**Task requirements**
Report each line of the listing that carries the word "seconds".

**Input data**
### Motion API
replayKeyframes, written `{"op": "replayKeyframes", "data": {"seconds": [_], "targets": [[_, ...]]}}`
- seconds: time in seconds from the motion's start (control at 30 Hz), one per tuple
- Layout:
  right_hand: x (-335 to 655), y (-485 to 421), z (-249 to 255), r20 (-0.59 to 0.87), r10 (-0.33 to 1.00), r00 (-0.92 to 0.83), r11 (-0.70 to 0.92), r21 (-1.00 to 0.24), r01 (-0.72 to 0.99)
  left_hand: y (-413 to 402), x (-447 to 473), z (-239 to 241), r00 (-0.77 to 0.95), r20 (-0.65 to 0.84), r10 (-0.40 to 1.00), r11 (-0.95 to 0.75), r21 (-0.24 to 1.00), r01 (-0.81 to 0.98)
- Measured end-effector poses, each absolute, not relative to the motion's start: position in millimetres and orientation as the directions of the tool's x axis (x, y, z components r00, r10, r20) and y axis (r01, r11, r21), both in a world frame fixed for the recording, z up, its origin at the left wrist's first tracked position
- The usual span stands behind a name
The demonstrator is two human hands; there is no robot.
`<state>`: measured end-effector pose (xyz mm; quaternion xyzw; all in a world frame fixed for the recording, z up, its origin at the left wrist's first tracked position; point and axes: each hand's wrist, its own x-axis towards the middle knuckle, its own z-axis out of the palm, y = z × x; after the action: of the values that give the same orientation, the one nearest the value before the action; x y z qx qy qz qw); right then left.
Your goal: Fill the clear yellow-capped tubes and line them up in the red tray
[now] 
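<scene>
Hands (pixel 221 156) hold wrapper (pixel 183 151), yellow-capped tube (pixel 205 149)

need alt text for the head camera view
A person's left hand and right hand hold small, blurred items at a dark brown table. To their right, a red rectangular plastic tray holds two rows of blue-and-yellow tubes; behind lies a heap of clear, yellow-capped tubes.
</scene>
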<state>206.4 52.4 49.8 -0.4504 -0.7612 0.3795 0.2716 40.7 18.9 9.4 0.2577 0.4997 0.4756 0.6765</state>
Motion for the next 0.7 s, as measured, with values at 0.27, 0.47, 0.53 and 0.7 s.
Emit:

**Answer**
replayKeyframes, written `{"op": "replayKeyframes", "data": {"seconds": [_], "targets": [[_, ...]]}}`
- seconds: time in seconds from the motion's start (control at 30 Hz), one per tuple

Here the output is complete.